Exercise directions >> Set down exactly the lines below, starting at the one that contains "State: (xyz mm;" and ending at the one that contains "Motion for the", with both of those lines included and nothing else.

── Records shown

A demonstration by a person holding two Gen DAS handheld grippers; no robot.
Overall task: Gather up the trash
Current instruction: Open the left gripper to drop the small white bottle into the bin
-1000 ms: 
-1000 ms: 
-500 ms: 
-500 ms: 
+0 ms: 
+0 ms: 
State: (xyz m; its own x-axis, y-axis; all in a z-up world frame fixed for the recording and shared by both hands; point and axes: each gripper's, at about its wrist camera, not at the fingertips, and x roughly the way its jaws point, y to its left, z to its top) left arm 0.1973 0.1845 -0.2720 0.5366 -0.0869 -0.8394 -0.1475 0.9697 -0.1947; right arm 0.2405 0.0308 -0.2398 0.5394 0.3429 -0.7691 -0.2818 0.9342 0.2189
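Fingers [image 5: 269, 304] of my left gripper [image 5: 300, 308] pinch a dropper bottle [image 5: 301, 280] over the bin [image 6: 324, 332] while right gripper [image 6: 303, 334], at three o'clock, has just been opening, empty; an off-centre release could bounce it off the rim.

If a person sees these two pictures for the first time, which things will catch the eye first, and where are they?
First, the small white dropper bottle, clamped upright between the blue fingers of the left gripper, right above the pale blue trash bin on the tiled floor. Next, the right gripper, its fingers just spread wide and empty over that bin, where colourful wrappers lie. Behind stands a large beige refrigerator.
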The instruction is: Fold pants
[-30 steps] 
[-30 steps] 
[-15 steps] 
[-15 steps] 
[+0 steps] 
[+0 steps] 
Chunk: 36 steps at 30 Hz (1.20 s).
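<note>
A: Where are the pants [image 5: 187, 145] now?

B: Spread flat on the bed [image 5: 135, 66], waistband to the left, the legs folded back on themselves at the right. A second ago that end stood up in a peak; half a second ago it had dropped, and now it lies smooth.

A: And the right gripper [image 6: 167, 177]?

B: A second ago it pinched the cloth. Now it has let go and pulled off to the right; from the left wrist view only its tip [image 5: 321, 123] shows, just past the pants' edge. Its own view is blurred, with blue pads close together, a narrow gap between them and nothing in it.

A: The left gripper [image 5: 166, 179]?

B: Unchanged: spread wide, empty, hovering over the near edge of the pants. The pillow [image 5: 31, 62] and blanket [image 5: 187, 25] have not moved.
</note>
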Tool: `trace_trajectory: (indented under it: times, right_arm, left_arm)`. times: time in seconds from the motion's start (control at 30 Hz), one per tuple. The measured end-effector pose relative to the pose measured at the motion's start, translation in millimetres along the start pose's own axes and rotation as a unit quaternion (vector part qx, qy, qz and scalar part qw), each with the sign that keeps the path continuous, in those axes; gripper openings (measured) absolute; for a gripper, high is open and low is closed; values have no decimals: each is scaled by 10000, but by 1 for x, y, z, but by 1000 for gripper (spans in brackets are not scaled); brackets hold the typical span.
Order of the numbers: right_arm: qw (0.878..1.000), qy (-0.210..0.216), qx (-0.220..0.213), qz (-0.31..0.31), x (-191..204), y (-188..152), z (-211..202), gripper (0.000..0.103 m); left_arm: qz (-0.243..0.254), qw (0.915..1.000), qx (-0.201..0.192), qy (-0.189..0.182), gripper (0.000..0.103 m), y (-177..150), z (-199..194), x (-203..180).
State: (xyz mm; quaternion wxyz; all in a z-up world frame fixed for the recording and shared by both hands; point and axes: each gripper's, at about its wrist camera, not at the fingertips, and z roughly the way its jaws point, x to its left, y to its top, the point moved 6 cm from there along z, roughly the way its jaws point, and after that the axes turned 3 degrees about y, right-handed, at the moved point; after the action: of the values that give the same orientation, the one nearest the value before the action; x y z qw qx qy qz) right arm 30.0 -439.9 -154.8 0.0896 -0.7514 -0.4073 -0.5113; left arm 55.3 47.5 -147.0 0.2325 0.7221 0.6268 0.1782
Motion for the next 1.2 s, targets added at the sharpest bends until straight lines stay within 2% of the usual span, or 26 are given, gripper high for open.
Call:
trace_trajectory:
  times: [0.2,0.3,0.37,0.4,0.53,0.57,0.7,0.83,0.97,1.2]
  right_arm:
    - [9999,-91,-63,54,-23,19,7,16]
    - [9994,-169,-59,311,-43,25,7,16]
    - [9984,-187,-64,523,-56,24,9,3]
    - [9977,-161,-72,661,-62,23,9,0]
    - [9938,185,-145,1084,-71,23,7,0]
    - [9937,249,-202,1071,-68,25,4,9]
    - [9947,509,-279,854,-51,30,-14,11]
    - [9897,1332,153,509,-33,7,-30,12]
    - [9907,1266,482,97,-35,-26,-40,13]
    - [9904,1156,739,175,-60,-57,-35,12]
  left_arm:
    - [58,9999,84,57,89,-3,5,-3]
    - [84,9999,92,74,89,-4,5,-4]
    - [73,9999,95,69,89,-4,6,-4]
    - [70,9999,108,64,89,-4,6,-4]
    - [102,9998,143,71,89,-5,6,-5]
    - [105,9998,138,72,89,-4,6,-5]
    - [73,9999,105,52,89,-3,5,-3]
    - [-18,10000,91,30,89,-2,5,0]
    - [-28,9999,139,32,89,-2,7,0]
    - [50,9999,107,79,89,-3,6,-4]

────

Written solution >>
State: (xyz mm; quaternion wxyz; all in a z-up world frame fixed for the recording and shared by both hands; point and axes: each gripper's, at about its wrist camera, not at the fingertips, and z roughly the way its jaws point, x to its left, y to its top, the point moved 6 cm from there along z, roughly the way its jaws point, and after that the axes turned 3 degrees about y, right-handed, at the moved point; after the action: of the values that give the same orientation, the one nearest the value before the action; x y z qw qx qy qz) right arm 30.0 -439.9 -154.8 0.0896 -0.7514 -0.4073 -0.5113; left arm 55.3 47.5 -147.0 0.2325 0.7221 0.6268 0.1782
Motion for the next 1.2 s, targets added at the sharpest bends until straight lines stay within 2% of the usual span, or 26 are given, gripper high for open.

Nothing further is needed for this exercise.